What to do: Of the entries below, return only those lines from the line with "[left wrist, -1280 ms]" to the line with "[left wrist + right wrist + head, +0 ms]", exactly, both included.

++++ Material provided ++++

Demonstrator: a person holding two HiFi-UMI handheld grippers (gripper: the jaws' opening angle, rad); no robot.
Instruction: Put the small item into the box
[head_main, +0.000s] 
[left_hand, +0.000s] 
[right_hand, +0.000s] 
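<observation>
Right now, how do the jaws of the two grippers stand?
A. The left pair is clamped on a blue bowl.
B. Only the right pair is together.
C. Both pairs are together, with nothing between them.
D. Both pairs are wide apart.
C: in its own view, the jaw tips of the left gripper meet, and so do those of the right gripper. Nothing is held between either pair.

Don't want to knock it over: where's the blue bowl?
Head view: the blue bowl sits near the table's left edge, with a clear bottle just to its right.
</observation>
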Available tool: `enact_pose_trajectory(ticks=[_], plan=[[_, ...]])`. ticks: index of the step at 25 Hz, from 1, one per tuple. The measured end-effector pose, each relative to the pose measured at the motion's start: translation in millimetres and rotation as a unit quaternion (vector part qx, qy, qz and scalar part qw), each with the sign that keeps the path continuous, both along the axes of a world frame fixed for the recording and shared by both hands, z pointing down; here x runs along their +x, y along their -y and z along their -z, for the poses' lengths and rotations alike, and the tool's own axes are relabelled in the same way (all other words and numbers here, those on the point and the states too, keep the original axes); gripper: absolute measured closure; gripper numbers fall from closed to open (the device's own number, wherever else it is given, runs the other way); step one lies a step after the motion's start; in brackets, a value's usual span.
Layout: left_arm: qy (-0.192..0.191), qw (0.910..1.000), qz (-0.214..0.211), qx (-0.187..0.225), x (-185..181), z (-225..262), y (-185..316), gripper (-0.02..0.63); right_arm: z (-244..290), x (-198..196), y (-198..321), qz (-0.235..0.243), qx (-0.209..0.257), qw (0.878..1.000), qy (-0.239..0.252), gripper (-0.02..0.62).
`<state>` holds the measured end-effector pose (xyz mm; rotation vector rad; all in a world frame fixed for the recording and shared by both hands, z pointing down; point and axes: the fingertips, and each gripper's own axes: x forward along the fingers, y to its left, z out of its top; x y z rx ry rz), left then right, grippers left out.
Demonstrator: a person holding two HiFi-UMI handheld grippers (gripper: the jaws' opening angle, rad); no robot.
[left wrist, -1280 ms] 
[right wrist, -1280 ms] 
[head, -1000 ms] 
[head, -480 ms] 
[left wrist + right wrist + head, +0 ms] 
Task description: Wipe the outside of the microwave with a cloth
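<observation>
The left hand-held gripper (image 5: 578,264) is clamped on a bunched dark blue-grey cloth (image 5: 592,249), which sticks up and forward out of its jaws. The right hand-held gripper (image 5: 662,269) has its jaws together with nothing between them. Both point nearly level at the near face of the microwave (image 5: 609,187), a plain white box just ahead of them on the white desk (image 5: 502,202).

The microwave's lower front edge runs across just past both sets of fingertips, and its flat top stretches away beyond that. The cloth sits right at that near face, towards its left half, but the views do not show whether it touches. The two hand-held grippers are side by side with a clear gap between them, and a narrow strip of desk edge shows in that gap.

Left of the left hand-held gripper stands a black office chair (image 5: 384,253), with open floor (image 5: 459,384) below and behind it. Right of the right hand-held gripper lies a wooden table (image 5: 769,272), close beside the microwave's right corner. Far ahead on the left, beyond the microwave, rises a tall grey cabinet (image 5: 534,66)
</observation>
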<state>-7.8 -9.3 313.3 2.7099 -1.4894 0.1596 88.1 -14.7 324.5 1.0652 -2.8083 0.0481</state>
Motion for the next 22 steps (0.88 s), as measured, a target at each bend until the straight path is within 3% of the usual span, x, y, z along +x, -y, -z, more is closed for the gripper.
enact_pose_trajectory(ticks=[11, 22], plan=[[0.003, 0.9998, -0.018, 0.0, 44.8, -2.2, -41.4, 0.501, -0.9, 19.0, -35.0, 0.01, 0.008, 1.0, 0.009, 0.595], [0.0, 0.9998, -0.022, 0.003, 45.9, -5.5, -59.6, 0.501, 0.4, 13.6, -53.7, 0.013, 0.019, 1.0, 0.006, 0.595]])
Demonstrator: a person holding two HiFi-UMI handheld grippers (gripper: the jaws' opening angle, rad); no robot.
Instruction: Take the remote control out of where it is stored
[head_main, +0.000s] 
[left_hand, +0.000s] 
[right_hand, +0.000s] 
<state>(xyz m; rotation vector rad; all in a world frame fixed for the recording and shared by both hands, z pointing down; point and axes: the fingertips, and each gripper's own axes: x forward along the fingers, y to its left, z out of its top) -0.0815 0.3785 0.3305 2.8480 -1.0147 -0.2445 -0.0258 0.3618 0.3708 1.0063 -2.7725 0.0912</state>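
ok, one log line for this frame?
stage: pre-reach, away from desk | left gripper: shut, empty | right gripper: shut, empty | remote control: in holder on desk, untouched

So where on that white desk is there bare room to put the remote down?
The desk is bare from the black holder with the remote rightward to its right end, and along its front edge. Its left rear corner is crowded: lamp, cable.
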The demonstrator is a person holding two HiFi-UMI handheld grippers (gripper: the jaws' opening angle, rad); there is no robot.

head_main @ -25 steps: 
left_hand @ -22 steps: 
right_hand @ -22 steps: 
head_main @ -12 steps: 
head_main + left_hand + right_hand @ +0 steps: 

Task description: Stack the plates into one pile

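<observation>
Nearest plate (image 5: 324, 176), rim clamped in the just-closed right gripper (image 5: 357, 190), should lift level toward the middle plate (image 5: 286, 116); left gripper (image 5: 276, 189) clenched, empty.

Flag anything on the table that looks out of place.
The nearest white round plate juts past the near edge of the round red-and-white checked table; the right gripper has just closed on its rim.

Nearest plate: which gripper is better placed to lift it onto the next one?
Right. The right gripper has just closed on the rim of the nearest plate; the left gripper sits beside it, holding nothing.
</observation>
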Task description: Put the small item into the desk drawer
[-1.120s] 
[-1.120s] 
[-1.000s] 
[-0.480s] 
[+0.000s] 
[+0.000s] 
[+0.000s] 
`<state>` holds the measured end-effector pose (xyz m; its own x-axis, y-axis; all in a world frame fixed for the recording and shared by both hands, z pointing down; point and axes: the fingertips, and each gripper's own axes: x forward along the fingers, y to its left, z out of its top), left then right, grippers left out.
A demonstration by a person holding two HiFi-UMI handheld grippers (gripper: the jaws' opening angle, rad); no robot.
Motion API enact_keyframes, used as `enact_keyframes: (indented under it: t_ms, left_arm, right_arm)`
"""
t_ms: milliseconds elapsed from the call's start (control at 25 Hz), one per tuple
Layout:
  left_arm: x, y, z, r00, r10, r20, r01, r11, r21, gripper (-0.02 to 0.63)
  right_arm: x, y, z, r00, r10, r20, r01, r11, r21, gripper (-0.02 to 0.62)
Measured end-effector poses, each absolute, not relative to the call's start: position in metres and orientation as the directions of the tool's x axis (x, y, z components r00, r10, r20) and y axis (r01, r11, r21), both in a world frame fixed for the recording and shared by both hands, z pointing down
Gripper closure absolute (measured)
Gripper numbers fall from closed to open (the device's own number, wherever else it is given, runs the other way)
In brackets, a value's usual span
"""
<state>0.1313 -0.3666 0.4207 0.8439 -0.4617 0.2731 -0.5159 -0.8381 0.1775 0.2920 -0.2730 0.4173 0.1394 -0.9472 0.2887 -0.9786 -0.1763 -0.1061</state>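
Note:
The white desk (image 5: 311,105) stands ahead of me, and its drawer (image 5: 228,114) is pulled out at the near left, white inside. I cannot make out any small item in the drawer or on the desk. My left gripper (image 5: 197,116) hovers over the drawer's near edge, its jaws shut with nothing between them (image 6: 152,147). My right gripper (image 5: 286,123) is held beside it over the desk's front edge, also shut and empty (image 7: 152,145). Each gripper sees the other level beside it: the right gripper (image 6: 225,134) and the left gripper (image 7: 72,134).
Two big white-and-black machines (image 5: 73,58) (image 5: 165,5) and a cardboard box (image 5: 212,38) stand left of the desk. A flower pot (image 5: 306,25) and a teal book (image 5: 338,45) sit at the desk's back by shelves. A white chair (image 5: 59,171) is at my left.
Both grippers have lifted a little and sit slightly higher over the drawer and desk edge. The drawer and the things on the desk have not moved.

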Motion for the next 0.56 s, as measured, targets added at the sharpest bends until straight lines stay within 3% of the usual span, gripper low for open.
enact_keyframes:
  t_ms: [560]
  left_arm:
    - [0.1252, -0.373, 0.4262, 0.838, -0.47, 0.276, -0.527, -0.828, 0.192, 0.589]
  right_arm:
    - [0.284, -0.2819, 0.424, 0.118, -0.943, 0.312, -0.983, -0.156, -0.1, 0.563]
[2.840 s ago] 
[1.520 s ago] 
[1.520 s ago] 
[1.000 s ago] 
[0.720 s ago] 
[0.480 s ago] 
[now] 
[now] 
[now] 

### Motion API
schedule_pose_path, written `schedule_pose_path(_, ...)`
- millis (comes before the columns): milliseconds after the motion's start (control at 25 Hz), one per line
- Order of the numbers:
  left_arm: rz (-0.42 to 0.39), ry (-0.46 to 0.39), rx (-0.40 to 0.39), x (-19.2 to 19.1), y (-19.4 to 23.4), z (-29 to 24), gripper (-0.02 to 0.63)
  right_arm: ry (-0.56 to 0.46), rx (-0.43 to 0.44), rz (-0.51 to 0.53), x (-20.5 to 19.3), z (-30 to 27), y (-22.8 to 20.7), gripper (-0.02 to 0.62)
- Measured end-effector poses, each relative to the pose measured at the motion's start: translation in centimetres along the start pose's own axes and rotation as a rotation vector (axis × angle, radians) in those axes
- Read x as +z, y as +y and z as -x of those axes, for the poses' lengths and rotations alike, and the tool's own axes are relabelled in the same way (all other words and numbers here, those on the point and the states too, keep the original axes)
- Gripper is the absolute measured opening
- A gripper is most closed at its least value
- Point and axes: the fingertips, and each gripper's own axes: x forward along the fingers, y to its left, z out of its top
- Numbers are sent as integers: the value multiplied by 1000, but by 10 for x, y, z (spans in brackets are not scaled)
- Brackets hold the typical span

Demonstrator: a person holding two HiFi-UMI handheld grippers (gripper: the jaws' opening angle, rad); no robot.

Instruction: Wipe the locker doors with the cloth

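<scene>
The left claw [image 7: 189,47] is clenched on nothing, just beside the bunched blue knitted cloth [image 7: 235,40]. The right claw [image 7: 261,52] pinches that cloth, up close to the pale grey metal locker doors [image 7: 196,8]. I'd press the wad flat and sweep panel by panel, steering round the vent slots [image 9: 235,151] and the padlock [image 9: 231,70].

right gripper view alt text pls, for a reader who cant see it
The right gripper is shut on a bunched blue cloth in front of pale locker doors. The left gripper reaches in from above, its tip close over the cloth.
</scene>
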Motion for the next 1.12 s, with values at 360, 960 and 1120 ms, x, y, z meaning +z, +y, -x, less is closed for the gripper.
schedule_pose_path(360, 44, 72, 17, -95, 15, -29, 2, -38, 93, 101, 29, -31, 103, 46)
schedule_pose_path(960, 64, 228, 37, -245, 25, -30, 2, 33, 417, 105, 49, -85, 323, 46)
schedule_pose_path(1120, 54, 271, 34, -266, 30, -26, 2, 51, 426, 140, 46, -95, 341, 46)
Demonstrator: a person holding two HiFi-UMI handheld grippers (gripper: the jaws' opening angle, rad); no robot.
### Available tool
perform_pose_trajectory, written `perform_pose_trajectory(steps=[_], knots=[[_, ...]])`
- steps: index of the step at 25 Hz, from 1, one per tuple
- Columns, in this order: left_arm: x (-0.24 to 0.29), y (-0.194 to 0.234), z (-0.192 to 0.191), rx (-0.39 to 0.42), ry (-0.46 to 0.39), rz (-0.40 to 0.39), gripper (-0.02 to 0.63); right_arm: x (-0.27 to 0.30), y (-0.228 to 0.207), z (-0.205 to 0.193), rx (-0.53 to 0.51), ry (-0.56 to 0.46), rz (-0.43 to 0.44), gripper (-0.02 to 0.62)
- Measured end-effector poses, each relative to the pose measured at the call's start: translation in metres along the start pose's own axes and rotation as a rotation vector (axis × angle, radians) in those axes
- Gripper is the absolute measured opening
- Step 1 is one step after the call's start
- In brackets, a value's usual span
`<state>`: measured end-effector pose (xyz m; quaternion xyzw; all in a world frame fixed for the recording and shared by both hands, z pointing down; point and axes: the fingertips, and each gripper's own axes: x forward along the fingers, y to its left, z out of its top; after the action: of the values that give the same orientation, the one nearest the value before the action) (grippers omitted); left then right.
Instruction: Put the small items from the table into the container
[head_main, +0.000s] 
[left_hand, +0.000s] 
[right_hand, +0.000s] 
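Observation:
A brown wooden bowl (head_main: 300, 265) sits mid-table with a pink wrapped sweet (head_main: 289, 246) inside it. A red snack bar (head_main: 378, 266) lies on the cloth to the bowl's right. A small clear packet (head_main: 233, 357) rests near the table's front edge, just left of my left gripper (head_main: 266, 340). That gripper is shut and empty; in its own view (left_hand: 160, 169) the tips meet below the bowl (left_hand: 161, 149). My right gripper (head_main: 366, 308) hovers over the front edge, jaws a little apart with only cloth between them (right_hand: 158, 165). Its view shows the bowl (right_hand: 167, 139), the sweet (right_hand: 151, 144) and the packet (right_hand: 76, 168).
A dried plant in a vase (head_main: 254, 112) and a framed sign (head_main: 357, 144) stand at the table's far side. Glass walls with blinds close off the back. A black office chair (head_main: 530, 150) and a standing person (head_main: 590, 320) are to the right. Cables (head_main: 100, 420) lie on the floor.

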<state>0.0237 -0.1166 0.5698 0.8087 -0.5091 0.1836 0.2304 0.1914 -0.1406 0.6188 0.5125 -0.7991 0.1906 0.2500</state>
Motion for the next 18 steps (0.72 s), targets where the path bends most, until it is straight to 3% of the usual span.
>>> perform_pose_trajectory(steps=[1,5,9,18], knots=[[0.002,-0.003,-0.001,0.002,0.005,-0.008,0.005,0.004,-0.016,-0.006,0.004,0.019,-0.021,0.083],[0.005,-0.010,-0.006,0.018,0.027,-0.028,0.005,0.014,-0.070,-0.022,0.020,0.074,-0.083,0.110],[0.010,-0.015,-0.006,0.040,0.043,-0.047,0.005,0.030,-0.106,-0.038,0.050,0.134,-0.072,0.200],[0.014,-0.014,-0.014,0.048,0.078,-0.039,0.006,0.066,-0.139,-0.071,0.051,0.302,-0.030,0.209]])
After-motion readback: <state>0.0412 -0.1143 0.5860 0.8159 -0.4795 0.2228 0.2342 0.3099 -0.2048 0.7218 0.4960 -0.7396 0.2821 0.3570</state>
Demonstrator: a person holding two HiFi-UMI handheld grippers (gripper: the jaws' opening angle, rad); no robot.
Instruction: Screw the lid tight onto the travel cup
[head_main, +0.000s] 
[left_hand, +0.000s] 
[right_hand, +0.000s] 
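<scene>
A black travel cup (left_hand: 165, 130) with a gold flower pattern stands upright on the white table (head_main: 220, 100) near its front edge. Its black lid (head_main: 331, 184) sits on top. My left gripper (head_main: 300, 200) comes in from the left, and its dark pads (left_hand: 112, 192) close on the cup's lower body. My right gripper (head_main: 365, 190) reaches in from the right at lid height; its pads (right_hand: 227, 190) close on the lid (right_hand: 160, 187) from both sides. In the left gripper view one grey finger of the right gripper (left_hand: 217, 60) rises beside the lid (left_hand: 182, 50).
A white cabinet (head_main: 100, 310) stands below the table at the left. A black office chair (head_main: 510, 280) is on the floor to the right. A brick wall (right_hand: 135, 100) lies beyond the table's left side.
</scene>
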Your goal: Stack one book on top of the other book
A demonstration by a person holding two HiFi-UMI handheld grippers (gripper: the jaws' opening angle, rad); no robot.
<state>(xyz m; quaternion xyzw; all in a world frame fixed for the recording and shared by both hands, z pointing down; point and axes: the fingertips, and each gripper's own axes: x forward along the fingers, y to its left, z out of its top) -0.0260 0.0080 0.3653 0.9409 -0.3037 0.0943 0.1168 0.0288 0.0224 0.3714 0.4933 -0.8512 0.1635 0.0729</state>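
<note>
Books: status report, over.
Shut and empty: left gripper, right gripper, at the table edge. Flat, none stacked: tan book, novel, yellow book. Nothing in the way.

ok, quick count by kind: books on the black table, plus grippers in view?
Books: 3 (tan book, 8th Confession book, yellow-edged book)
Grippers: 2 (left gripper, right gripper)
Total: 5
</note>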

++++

Result of the task:
[left wrist, -1280 ms] 
[right wrist, -1280 ms] 
[head, -1000 ms] 
[head, -480 ms] 
[left wrist + right wrist + head, +0 ms] 

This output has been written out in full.